Article 16(1) of the Food for Specific Groups Regulation empowers the Commission to adopt delegated acts in accordance with Article 18 of that Regulation, in order to amend the Annex of the Regulation which lays down the Union list of substances that may be added to the specific categories of foods.


3. Exercise of the delegation


3.1. During the period starting on 22 August 2017 to date, the Commission has adopted the following nine delegated acts under Article 11(2) of the Food for Specific Groups Regulation:

a. Commission Delegated Regulation (EU) 2019/828 amending Delegated Regulation (EU) 2016/127 with regard to vitamin D requirements for infant formula and erucic acid requirements for infant formula and follow-on formula6


This legal act was adopted on 14 March 2019 with the objective to ensure the highest level of protection of infants by lowering the maximum Vitamin D content permitted in infant formula and the maximum level of erucic acid for infant formula and follow-on formula, based on the scientific opinions7,8 of the European Food Safety Authority (EFSA).


b. Commission Delegated Regulation (EU) 2018/561 amending Delegated Regulation (EU) 2016/127 with regard to protein requirements for follow-on formula9


This Delegated Regulation was adopted on 12 April 2018, with the objective to allow food business operators to adjust the composition of follow-on formula by introducing more flexibility, while ensuring a high level of protection of infants` health. It introduced technical adjustments to already existing protein requirements for follow-on formula based on the scientific opinion10 of EFSA.

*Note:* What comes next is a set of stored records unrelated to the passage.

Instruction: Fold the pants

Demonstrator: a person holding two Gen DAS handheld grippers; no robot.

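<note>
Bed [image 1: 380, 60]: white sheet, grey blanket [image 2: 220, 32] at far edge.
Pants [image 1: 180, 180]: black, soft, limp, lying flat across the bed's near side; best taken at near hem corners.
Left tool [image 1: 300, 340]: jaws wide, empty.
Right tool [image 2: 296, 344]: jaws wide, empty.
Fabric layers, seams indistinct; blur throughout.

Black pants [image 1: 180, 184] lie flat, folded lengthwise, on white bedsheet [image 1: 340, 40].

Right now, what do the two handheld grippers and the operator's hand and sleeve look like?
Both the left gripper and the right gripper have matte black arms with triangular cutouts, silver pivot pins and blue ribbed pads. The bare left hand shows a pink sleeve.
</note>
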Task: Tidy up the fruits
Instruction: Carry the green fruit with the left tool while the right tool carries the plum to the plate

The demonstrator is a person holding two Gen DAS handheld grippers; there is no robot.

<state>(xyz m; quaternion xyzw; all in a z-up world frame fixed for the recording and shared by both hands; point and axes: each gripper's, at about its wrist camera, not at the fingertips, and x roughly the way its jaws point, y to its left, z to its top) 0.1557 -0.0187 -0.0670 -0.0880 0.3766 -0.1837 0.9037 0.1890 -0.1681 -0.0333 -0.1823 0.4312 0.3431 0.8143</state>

c. Commission Delegated Regulation (EU) 2021/572 amending Delegated Regulation (EU) 2016/127 as regards the date of application of certain of its provisions11


Regulation (EU) 2016/127 establishes that formulae manufactured from protein hydrolysates can only be placed on the market following a case-by-case evaluation of their safety and suitability by EFSA. Such assessment was not required under the previous Commission Directive 2006/141/EC on infant and follow-on formula12. Commission Delegated Regulation (EU) 2021/572 was adopted on 20 January 2021 with the objective to avoid potential market disruptions, by deferring the entry into application of the new requirement of a case-by-case assessment of hydrolysed infant formula and follow-on formula laid down in Delegated Regulation (EU) 2016/127. In fact, the COVID-19 pandemic and the associated public health crisis caused unexpected delays in the scientific assessments of the formulae by EFSA. The one-year postponement of the entry into application of the new requirements prevented the products, which were legitimately on the market in accordance with Commission Directive 2006/141/EC, and for which no adverse health effects had been reported, from becoming unnecessarily non-conform to the new requirements.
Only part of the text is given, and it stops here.